The problem: The beta cluster is continuously switching to read only mode after upgrade work has finished.
Note the downwards spike while the work was being carried on but how it continues long after at a rate of 300 events every 3 hours: https://logstash-beta.wmflabs.org/goto/3939eafc6573af921c4231766d81982f
Implications: The entire mobile site (and various other extensions) are without reliable browser test coverage.
= More background
Over the last few weeks the beta cluster was in read only mode. I am told this is no longer the case, but we are consistently seeing failures [[ https://integration.wikimedia.org/ci/view/Reading-Web/job/selenium-MinervaNeue/ | in our browser tests ]] stating "The wiki is currently in read-only mode. (readonly) (MediawikiApi::ApiError)". I've spent much of day trying to find out the cause of this without success, so I'm turning to Phabricator and hopefully a wider audience to track down the source of this problem. The strange thing is, is that this is inconsistent - sometimes the same scenarios calling exactly the same API queries pass!
It's been impossible to replicate this issue locally so far but the issue can be traced to the mediawiki_selenium Gem (we are using 1.7.3).
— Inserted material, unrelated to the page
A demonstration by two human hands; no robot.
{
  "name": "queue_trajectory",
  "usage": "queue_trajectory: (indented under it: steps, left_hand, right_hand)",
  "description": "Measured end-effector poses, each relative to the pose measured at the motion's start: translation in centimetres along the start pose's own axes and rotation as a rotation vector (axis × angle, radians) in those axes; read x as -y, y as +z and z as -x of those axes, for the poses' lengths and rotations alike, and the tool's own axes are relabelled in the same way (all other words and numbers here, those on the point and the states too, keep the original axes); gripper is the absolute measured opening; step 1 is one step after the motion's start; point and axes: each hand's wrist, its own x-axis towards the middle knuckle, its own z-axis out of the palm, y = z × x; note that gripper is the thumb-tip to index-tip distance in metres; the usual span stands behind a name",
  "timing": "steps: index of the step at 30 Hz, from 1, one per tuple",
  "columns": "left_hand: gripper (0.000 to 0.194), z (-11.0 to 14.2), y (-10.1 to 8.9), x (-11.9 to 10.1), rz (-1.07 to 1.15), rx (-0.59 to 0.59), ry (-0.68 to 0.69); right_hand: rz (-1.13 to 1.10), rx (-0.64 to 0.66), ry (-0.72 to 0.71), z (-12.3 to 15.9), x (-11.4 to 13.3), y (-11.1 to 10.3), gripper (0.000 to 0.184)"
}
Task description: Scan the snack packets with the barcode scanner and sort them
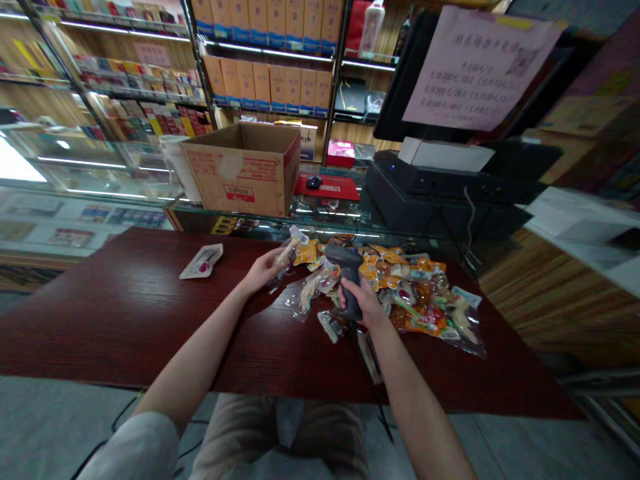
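My right hand [364,300] is wrapped round the grip of a dark barcode scanner [350,277], its head pointing left over the table. A clear plastic snack packet [287,253] with pale contents is held by my left hand [263,270], just left of the scanner. Beneath and to the right of the scanner lies a heap of packaged snacks [423,293], some orange, some clear. One small clear packet [331,325] rests at the heap's near edge. Apart from the rest, a white packet with a red spot [201,261] lies at the left.
An open cardboard box [240,170] stands on the glass counter behind the dark red table [125,320]. A mouse [313,182] sits on a red mat beside it. The back of a monitor with a paper sign [480,73] rises at right. The scanner's cable hangs over the front edge.
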Motion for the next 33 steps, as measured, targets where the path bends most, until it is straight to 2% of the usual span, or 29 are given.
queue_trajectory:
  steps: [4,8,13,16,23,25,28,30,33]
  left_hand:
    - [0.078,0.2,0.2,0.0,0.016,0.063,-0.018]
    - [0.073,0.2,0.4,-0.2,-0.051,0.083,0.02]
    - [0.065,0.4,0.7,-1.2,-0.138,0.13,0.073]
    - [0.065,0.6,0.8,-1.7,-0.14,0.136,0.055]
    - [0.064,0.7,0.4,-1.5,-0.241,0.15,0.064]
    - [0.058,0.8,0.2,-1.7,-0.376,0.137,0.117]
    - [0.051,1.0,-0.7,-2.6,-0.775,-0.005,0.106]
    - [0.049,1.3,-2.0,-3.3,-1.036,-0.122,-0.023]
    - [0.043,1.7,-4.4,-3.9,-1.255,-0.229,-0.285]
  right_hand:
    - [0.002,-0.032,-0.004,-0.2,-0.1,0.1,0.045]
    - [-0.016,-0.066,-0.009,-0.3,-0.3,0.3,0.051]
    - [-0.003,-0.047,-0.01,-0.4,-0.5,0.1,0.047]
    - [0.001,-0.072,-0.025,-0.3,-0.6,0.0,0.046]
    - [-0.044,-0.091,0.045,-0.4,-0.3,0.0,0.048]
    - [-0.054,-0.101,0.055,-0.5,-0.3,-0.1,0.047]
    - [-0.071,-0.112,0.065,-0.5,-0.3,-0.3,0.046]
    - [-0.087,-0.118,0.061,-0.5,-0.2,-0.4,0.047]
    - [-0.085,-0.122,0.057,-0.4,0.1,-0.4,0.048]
The HTTP API request being made that triggers the MediawikiApi::ApiError is a simple edit action which look a little like this:
The wiki is currently in read-only mode. (readonly) (MediawikiApi::ApiError)
Given repeating the request can be done so without the error, the only possible explanation I can think of is that the read-only state has been cached somewhere in the beta cluster stack and only applies to the Selenium user that's being used to run the browser tests.
This is high priority from web side as every day this remains broken we are without test coverage for a key part of the site and we are out of our depth here.